L'association SPS recense autant d'appels en 10 jours qu'en 2019

Dans un communiqué, l'association Soins aux professionnels en santé (SPS) a dressé le 6 avril un premier bilan de son dispositif de soutien aux professionnels de santé, laissant entendre qu'en dix jours (du 23 mars au 30 avril) 1 200 appels ont été passés (soit l'équivalent du nombre total d'appels de l'année 2019)". La durée moyenne d'un coup de fil est de 18 minutes et 25% ont lieu la nuit. Autre enseignement : plus de la moitié des appelants sont infirmiers, aides-soignants ou médecins, plus d'un quart directeurs, cadres de santé ou présidents de commission médicale d'établissement. Enfin, les appels proviennent avant tout d'Île-de-France (30%), du Grand-Est et d'Auvergne-Rhône-Alpes (12%).

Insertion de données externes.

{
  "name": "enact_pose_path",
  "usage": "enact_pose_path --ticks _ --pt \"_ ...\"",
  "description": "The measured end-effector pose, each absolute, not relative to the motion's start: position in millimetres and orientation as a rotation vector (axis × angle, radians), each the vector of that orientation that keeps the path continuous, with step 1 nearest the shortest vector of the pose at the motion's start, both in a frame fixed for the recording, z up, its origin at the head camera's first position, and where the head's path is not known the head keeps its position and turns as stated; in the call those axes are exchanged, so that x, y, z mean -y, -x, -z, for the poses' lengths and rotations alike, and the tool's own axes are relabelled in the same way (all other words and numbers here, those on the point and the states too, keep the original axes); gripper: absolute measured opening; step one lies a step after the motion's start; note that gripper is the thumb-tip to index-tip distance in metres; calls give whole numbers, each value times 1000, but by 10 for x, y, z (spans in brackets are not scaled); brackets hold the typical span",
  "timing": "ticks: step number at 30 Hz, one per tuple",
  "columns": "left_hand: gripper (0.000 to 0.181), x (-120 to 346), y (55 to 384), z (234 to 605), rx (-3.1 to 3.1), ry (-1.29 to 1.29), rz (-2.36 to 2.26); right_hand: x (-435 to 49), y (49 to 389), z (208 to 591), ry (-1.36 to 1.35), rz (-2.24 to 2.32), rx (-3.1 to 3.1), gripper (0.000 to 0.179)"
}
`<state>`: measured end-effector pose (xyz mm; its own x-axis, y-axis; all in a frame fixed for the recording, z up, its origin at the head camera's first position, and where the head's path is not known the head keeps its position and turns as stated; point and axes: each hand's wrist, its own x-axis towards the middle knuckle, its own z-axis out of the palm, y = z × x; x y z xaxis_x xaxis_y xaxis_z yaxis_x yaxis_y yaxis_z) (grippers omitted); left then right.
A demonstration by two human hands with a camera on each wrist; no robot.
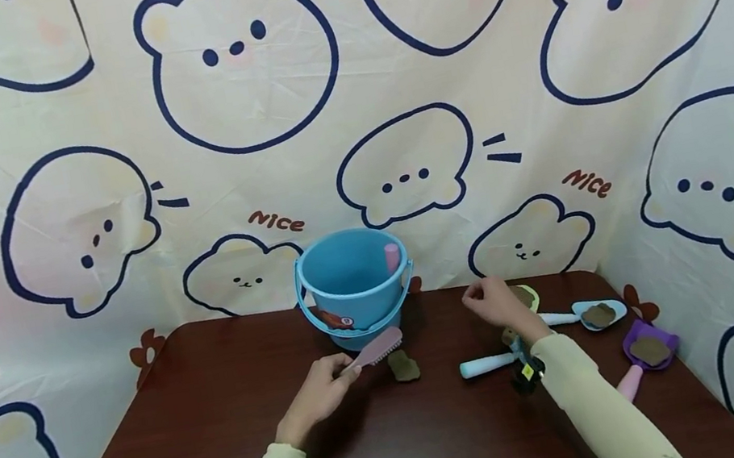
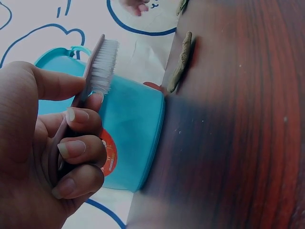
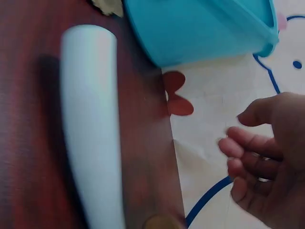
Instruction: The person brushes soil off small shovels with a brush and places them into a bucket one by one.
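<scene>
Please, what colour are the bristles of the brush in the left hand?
White; the bristles show best in the left wrist view.

A dark reddish-brown, wood-grained table (image 1: 420, 449) with rounded far corners carries everything. A blue bucket (image 1: 362, 307) stands upright near its edge at twelve o'clock; a flat brown clump (image 1: 404, 366) lies just beside its base, toward one o'clock. A tool with a pale blue handle (image 1: 487, 365) lies toward two o'clock. Farther out that way rest a lime-green-rimmed piece (image 1: 535, 299) and a light blue scoop (image 1: 620, 310), and near three o'clock a purple scoop (image 1: 643, 330) with a pink handle.
</scene>
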<state>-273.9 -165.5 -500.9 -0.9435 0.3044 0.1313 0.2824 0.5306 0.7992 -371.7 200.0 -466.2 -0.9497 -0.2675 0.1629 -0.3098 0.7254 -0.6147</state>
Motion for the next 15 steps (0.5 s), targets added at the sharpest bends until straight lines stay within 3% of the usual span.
enact_pose_path --ticks 2,7,15 --pt "24 1653 2732 5009 -2726 -522 -1411 -1977 3594 4687 -425 -995 2916 19" --pt "24 1645 2720 5018 -2718 -524 -1406 -1862 3321 4760 -280 -699 3085 44" --pt "26 1622 2723 5020 -2709 -536 -1405 -1732 3054 4925 -82 -306 3169 45"
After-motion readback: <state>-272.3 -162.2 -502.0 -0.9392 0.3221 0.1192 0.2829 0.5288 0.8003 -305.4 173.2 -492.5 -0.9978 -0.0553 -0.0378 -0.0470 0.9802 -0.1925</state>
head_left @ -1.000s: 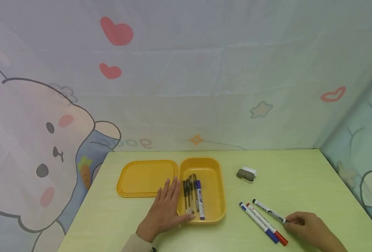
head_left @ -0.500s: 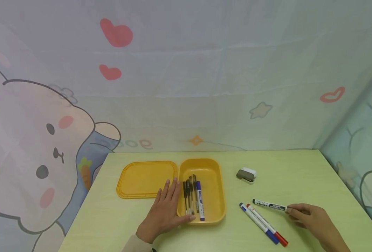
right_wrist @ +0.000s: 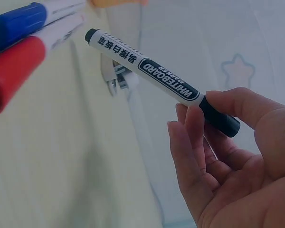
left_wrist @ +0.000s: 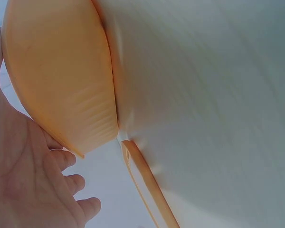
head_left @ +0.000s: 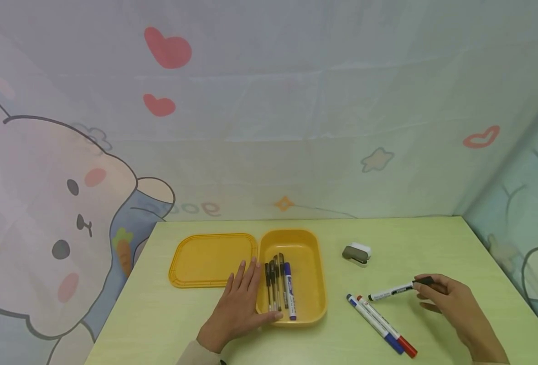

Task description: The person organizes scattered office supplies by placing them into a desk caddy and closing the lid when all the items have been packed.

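My right hand (head_left: 453, 304) pinches a black whiteboard marker (head_left: 391, 292) at its black cap between thumb and fingers. In the right wrist view the marker (right_wrist: 156, 78) slants up to the left, its lettering in plain sight. My left hand (head_left: 234, 309) lies against the left side of a yellow plastic box (head_left: 312, 284), fingers extended and thumb over the near rim. Its palm and fingertips show beside the box wall (left_wrist: 61, 71) in the left wrist view. Inside the box lie several black-capped pens (head_left: 272, 284) and a purple marker (head_left: 290, 294).
Left of the box lies its flat yellow lid (head_left: 212, 258). A blue marker (head_left: 374, 323) and a red marker (head_left: 387, 327) lie side by side, just left of my right hand. Farther back sits a small grey and white stapler (head_left: 356, 253). A printed cloth hangs behind the table.
My right hand has moved slightly back, lifting the black marker's capped end and swinging it away from the blue and red markers. My left hand has stayed at the box.
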`<move>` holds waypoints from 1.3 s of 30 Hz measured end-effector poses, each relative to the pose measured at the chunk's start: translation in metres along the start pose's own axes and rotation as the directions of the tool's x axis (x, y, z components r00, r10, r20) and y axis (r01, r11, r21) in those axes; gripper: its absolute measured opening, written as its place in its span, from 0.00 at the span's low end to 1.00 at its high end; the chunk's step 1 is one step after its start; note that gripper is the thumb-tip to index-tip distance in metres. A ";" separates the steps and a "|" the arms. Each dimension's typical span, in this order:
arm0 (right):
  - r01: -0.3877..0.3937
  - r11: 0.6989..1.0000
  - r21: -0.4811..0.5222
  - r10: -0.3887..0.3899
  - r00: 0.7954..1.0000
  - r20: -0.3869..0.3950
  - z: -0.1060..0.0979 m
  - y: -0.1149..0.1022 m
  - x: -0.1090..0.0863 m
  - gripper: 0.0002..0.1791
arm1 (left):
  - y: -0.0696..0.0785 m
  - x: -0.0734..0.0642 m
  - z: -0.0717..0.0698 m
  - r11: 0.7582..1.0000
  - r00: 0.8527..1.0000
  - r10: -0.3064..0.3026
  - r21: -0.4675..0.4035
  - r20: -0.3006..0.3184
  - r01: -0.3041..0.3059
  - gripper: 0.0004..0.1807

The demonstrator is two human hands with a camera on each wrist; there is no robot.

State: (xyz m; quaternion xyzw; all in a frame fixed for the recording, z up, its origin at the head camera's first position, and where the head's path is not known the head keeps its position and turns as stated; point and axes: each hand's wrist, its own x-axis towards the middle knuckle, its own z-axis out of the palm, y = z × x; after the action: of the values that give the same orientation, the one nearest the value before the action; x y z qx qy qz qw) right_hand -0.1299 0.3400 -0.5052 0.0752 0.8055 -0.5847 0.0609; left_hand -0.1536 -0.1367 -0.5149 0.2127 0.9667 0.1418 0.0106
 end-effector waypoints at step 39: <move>0.244 0.969 -0.026 -0.238 0.961 0.144 0.050 -0.093 0.041 0.25 | 0.000 0.000 -0.002 1.000 1.000 0.006 -0.003 -0.002 -0.006 0.63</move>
State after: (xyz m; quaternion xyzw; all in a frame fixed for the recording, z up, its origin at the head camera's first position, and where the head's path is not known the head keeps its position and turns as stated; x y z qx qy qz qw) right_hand -0.1875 0.2665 -0.4412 -0.0660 0.8149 -0.5739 0.0469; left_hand -0.1537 -0.1367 -0.5131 0.2156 0.9658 0.1435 0.0098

Un "héros qui ne craque pas"

Bien que sous-employées, les hotlines livrent pourtant de premiers enseignements. À écouter Nathalie Prieto, les témoignages font état : de stress et d'épuisement par surcharge ; de la crainte de contaminer enfants et proches ; d'anxiété, de peu de dépression pour le moment mais d'addiction et déjà de quelques troubles de stress post-traumatique ; de décompensation d'autres troubles ; et d'aggravation des difficultés au travail préexistantes. Outre l'omniprésence de la mort, la crise a en effet nécessité de "complètement chambouler les organisations", souligne pour sa part le Dr Mathieu Oberlin aux urgences de Strasbourg. Or face à cette conduite du changement, l'"absence de résistance" des soignants ne signifie pas sur eux une "absence d'impact psychologique" ni leur "adhésion totale". De plus, certains professionnels de santé se retrouvent "formés à la va-vite" voire souffrent d'un "manque d'appartenance" à devoir travailler dans des équipes qui parfois ne se connaissent pas, ajoute la psychiatre lyonnaise. S'ajoutent à cela la "peur de mal faire" mais aussi la "culpabilité à ne pas agir", à "ne pas être en première ligne". C'est entre autres valable chez les cadres et les personnels administratifs, "qui soutiennent ceux qui soutiennent", ou encore dans les régions moins touchées par le coronavirus ou dans des spécialités médicales aujourd'hui plus en retrait. La problématique du "héros applaudi à 20 heures" et "qui ne craque pas" complique également les choses.

"Ne soyez pas trop pudiques"

De fait, les psychiatres ne s'en cachent pas : le sous-recours actuel aux dispositifs de soutien par des soignants, sans doute trop épuisés pour les solliciter, laisse présager d'une utilisation "en différé". Certes, "c'est compliqué car la population soignante ne demande pas facilement de l'aide psychologique", reconnaît Frédérique Warembourg. Pour autant, le message qu'elle et ses collègues entendent bel et bien faire passer, c'est : "Servez-vous en maintenant, n'attendez-pas !" Et "ne soyez pas trop pudiques avec ces hotlines, abonde en guise d'autre conseil Nathalie Prieto, Les intervenants ne sont pas là pour faire des psychothérapies malgré vous. C'est plutôt du soutien. Ça ne veut pas dire que vous êtes malades mais parfois de vider son sac ou d'avoir quelques conseils amenés de l'extérieur même si vous les connaissez, ça peut faire beaucoup de bien."